» Instructions for the task
In the listing beneath this line, copy exactly the lines starting with the one containing "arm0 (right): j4" and going on through the one containing "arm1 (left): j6".

» Collected material
↓↓↓

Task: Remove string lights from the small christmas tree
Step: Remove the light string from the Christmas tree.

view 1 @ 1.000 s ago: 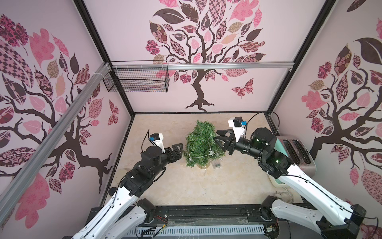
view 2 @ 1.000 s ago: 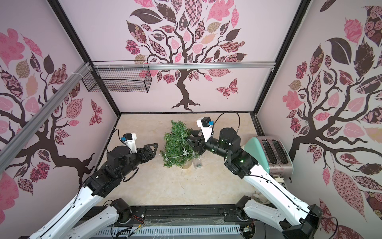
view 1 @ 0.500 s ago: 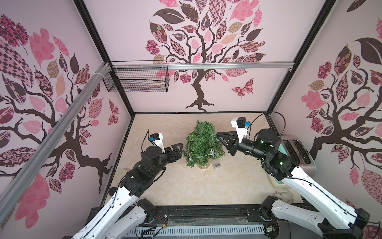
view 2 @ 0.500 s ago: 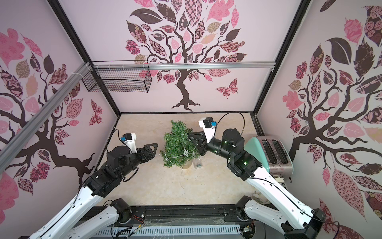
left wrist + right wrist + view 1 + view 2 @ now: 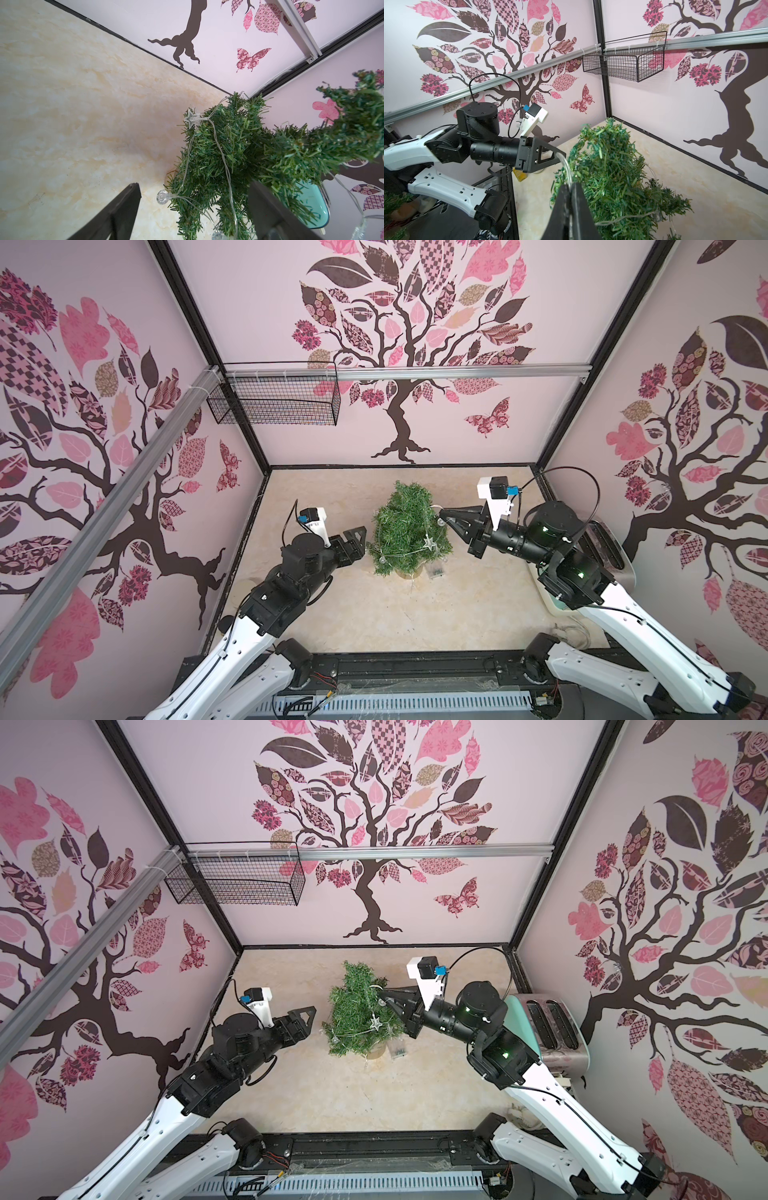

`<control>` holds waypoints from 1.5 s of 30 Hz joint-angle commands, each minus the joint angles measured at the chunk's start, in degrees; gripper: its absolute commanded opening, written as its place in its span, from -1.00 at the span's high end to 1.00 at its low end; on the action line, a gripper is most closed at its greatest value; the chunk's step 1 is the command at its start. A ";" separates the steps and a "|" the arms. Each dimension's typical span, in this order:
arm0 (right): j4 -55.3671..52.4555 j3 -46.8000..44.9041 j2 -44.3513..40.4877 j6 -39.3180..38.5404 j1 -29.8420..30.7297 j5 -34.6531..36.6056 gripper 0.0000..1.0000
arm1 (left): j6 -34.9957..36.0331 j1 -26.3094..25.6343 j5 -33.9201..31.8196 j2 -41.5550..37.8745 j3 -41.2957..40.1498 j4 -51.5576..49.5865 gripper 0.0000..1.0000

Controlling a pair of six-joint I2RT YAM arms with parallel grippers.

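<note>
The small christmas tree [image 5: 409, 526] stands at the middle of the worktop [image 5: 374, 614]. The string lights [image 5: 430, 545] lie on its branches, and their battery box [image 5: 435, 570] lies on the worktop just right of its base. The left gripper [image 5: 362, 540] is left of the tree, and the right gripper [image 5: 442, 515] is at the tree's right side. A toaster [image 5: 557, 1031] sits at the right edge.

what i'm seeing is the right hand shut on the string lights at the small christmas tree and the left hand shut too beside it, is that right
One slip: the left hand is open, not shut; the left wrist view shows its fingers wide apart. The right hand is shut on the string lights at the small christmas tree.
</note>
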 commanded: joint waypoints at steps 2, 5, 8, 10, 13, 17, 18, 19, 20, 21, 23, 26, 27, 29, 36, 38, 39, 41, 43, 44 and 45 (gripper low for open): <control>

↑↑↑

» Exercise result
arm0 (right): j4 -55.3671..52.4555 j3 -46.8000..44.9041 j2 -44.3513..40.4877 j6 -39.3180..38.5404 j1 -29.8420..30.7297 j5 -34.6531..36.6056 gripper 0.0000..1.0000
arm1 (left): j6 -34.9957..36.0331 j1 -26.3094..25.6343 j5 -33.9201..31.8196 j2 -41.5550..37.8745 j3 -41.2957..40.1498 j4 -51.5576..49.5865 gripper 0.0000..1.0000

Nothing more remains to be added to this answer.